Pour cette première phase, l’équipe du Neuro recherche des patients qui présentent déjà quelques symptômes de la DFT, mais dont la maladie n’est pas trop avancée, car « ils doivent être en mesure de pouvoir se déplacer à l’hôpital pour subir la chirurgie d’injection et les procédures de suivi ».

« Si le patient a déjà des symptômes, on ne s’attend pas, de façon réaliste, à ce qu’il revienne normal, même si théoriquement ce traitement pourrait être curatif. Car quand on a des symptômes, cela signifie qu’il y a eu un peu de dégénérescence, que des neurones sont morts.
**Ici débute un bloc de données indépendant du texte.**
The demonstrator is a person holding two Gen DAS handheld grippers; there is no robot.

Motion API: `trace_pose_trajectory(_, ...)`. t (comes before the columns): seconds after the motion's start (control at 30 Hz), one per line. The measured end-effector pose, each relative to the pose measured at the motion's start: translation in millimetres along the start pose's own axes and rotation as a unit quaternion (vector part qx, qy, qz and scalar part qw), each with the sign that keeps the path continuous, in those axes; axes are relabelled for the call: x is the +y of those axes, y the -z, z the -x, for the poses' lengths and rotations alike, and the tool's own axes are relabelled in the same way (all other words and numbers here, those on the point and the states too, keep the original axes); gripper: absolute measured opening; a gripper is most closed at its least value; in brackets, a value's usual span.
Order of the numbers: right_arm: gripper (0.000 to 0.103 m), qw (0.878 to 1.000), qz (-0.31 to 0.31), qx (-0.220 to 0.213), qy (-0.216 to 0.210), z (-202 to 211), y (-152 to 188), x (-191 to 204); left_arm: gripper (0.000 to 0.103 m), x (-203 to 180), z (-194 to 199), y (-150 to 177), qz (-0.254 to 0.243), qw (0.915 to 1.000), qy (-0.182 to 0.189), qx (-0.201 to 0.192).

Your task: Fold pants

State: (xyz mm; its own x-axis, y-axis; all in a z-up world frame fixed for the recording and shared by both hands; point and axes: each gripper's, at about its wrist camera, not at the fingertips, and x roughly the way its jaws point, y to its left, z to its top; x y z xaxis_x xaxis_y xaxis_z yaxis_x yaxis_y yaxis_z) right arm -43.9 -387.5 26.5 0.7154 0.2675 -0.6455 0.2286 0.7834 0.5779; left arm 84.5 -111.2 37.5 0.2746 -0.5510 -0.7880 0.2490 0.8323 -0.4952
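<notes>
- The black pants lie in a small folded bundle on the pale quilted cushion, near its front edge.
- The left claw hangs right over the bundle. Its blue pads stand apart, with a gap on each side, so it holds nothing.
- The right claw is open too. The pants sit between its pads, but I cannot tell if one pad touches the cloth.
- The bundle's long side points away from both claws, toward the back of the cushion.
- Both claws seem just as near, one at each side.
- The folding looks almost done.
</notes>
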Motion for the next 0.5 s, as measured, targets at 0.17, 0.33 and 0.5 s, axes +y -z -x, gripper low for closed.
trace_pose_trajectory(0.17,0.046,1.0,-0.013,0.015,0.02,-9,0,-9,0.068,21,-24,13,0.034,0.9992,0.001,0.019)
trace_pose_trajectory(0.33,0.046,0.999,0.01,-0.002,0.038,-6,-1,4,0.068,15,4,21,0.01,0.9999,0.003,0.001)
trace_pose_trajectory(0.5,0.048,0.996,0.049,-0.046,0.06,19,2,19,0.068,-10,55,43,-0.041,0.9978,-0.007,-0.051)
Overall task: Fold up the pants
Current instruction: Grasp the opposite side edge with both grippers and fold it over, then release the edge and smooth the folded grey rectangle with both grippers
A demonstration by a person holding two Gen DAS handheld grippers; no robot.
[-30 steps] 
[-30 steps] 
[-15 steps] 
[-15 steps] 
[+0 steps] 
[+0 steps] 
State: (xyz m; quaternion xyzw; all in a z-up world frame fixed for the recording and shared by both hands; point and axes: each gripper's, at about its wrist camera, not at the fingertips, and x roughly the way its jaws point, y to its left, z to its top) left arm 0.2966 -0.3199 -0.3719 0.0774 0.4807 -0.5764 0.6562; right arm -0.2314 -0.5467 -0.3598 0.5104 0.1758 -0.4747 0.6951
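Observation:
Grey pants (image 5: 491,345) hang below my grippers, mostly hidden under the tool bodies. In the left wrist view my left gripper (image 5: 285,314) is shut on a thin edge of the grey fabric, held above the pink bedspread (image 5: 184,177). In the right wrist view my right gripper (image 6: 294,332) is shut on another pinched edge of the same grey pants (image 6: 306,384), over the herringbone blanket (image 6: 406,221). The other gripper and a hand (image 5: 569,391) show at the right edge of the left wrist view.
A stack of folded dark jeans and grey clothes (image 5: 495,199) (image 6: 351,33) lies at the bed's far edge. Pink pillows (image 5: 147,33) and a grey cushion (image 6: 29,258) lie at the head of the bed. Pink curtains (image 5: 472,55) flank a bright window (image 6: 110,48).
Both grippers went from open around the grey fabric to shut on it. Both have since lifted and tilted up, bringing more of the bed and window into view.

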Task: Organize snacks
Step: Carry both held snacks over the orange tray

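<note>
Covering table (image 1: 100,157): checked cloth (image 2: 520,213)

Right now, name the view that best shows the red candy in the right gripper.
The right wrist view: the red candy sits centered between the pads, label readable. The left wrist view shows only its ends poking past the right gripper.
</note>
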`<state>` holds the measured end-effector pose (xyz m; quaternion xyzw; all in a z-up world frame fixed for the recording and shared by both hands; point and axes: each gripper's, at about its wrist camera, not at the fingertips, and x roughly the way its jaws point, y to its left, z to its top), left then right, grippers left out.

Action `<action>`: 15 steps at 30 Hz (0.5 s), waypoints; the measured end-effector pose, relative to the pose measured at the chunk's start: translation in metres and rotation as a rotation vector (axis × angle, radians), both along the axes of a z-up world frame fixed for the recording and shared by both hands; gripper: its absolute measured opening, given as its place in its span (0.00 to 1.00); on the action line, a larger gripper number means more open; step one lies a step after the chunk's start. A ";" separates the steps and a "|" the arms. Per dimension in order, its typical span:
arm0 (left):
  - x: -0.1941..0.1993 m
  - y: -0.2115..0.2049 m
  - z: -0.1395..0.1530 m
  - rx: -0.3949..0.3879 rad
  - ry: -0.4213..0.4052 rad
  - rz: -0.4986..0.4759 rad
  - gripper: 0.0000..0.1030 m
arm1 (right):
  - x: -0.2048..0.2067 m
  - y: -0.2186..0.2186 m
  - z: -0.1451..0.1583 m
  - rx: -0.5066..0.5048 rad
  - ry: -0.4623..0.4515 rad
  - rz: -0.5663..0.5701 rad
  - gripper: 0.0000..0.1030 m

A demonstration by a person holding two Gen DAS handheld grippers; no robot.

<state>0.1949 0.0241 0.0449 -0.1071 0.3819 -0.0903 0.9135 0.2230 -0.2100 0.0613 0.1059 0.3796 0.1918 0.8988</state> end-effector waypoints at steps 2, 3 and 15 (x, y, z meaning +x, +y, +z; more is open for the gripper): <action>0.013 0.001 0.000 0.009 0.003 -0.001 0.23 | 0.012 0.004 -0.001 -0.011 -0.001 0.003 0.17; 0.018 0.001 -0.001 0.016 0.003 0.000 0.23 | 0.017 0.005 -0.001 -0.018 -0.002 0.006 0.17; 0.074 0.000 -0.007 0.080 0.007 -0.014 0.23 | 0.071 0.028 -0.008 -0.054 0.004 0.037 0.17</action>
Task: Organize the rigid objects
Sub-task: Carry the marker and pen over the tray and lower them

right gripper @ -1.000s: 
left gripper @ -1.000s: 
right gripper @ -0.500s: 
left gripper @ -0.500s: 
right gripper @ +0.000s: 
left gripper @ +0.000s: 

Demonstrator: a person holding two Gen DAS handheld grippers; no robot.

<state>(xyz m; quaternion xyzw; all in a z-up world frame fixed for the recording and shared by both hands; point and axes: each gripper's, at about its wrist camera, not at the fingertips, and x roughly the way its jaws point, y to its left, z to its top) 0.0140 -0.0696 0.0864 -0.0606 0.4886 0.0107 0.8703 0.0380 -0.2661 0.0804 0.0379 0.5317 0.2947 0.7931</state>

Or, on ne réussira pas à faire repousser ces neurones », prévient le Dr Ducharme.

Le scénario optimal, auquel les chercheurs aspirent, serait de « bloquer la progression de la maladie ou de la ralentir drastiquement ». « Si on arrive à faire ça, la prochaine étape serait d’offrir le traitement à des porteurs asymptomatiques — des gens qui ont la mutation, mais qui ne présentent pas encore de symptômes », annonce-t-il.

La mutation affectant le gène de la progranuline est assez rare au Québec, indique le Dr Ducharme. On espère néanmoins recruter des patients — autant que possible qui ont ou ont eu un parent atteint de DFT — qui habiteraient en Ontario, dans les Maritimes ou dans l’est des États-Unis. L’une des premières étapes préalables à leur enrôlement dans l’étude consistera à effectuer un test génétique sanguin afin de vérifier s’ils sont bel et bien porteurs de la mutation PGRN.